Ok but there is just one problem with that. The collation of the formula field is set so that it is case sensitive (latin1_general_cs ) and the collation of the name field isnt. According to the mysql documention the use of multiple character sets within a single table is supported however all columns in a FULLTEXT index must use the same character set and collation.
So how would you get around the above if i want to set up a fulltext index on both the formula and the name fields?
I would but I require only the formula field to be case sensistive becuase uppercase and lower case of the same formula denotes different chemical compounds. I dont need the name field to be case sensistive because it is irrelevant.
Also is it true that mysql will not use and index on a like operator using the % ?
I have seen post #2. But I seek further clarification as to where you got this information from? There is nothing in the MySql documention which mentions using a % with a LIKE operator search negates the index - or at least I cant finding anything to this effect.
would you mind forwarding a link to where you got this information from?
Full text indexes are optimised to work around words and sentences and may have difficulty making any sense out of your formula field containing "CN1C=NC2=1C(=O)N(C)C(=O)N2C". You may find it quicker to search this field using a normal index.
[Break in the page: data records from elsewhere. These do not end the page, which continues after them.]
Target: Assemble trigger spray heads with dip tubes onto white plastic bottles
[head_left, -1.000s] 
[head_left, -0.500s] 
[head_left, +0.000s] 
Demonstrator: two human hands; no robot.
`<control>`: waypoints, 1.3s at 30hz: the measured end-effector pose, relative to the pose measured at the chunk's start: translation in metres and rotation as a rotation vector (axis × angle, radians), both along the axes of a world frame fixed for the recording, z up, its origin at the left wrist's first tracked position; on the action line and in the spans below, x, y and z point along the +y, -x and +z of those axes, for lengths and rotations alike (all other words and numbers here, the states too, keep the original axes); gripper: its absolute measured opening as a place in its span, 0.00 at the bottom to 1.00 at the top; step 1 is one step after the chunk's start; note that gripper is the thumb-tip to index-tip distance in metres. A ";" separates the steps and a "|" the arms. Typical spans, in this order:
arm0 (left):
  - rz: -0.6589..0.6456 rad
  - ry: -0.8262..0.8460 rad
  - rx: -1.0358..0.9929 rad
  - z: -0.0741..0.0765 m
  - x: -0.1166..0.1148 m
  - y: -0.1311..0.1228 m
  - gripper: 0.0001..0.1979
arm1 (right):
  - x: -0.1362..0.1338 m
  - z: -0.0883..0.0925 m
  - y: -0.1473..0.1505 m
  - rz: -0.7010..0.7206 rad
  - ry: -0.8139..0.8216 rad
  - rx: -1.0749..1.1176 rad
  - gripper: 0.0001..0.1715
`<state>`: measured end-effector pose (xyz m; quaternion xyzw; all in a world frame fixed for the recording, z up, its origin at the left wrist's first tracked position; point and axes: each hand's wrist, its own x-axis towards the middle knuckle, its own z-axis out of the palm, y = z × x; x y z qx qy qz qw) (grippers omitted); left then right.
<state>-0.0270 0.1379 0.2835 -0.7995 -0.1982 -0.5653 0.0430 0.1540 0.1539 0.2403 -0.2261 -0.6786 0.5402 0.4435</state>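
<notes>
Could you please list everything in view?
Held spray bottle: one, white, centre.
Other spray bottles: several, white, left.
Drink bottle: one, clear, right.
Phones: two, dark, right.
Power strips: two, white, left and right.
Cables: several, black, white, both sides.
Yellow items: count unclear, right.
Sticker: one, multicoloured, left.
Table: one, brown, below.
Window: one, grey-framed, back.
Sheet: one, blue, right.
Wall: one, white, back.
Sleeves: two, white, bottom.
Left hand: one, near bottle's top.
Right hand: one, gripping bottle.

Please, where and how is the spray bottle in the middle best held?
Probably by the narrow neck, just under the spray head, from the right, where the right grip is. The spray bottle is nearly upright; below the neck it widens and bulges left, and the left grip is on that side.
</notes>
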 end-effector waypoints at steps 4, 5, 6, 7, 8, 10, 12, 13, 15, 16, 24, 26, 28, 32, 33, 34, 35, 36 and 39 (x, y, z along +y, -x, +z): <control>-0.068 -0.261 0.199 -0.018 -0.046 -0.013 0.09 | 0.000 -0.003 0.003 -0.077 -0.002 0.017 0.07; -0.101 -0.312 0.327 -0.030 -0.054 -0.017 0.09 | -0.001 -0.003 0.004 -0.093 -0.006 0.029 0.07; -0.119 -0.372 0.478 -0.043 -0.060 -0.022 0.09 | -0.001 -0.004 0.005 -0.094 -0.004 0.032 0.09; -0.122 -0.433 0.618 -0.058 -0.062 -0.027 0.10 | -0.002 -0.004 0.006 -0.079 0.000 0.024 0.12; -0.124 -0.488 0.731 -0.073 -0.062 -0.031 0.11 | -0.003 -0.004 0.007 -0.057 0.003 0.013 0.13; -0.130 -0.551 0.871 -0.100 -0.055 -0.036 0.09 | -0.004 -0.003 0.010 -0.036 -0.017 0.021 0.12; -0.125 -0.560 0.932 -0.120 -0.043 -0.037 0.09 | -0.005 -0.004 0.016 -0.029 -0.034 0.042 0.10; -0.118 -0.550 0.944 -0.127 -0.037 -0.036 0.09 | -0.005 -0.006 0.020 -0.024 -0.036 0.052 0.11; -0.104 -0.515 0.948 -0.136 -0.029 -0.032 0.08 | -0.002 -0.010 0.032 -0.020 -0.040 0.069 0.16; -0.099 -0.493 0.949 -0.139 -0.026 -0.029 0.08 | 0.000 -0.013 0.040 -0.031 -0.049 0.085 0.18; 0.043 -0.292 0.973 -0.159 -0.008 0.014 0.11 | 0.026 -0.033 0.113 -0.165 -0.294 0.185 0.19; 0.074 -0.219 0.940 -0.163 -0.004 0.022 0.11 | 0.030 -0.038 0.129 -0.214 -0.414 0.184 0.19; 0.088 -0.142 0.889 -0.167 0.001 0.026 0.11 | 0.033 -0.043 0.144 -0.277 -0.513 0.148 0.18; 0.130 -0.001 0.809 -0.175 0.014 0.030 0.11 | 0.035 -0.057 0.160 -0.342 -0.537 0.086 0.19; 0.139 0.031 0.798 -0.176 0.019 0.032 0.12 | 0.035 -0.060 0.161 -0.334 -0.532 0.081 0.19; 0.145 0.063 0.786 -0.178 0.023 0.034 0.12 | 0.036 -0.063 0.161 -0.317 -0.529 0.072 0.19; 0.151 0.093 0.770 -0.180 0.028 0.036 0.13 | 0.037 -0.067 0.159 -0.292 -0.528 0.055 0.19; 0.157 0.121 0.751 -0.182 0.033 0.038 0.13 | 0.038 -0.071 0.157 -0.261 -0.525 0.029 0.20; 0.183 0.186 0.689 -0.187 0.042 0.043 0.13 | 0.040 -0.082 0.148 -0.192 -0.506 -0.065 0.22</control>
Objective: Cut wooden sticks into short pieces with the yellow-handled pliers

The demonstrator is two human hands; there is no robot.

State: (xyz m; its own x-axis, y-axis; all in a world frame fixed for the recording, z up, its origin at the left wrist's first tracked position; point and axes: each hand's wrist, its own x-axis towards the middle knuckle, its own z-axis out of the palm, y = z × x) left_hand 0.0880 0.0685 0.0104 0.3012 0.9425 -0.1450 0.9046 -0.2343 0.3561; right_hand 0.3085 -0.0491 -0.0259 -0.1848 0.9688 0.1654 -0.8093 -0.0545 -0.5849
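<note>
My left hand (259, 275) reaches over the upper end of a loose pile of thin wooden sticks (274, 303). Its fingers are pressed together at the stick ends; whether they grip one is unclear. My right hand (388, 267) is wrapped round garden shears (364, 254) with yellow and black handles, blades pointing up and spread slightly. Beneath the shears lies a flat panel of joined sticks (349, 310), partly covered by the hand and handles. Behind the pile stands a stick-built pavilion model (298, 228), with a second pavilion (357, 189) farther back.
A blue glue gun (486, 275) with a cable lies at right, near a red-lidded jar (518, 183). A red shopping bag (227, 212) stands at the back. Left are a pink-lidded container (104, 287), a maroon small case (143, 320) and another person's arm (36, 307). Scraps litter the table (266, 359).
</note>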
If the chemical name field is made up of discrete words then this might be a good candidate for the full text search (assuming you want to search on this).
However as guelphdad pointed out, searching for "%string%" won't work well with normal indexes either. Indexes are usually organised with B-trees that allow the database to quickly navigate to the right key item - so if you searched for "CN1C%" the database could jump to those key items beginning with C then jump to those starting with CN and quickly get to your answer. If your search string starts with % then the database wouldn't know where to jump to and would instead have to scan each item in the index (or just do a table scan) and this takes far more time. I found this link which covers some of this.
It really depends on how many chemicals you have in your database - if there aren't that many then you might find it doesn't really matter. Could you try both types of index (and perhaps no index at all) and see which is faster. It would be interesting to see the comparisons.
If things are still slow then could you create your own caching table where you might want to look for common substrings in the formula field and then extract all the chemical_ids that contain it. Then if a user searches for one of these substrings you can just get the chemical_ids directly from your cache table without any searching. Another method might be to simply cache all the user searches and the ids returned then use this cache if the search string has been used before - you may want to repopulate the matches automatically if there is a lot of change in your database.
ozzii, even if you can't find any information on what guelphdad was talking about in regards to indexes being searched, just think about it logically. From a searching algorithm point of view, in a tree structure.
If you say LIKE 'ABC%' and LIKE '%ABC%', which is a) going to be found faster & b) indexed.
Lets take ABC% as our first example: in alphanum sorting, the character 'A' is going to be near the top of our resultset (and thus probably the left hand-side our tree), thus the index can go :
IS root_node > A (yes)
IS subnode of root_node > A (yes)
Keep going left...
and so on...
In the second example our first character is in fact %, which is ANYTHING under the sun. So when we start searching we are doing:
IS root_node > UNKNOWN (it could be)
GO LEFT AND RIGHT
Is the second character of our string part an A
It could be, but it might not be.
If is is, then check for B and so on...
If it isn't , then carry onto the third character in that string, is it an A?
As you can see a LIKE ON '%ABC%' is going to be horribly inefficient, and have to search practically the whole tree to find what it's after. Potentially EVERY node could contain the answer we're looking for.
Please note: this is a simplistic example of what i'm trying to demonstrate and does not in fact represent what happens in the MySQL algorithms that perform the search.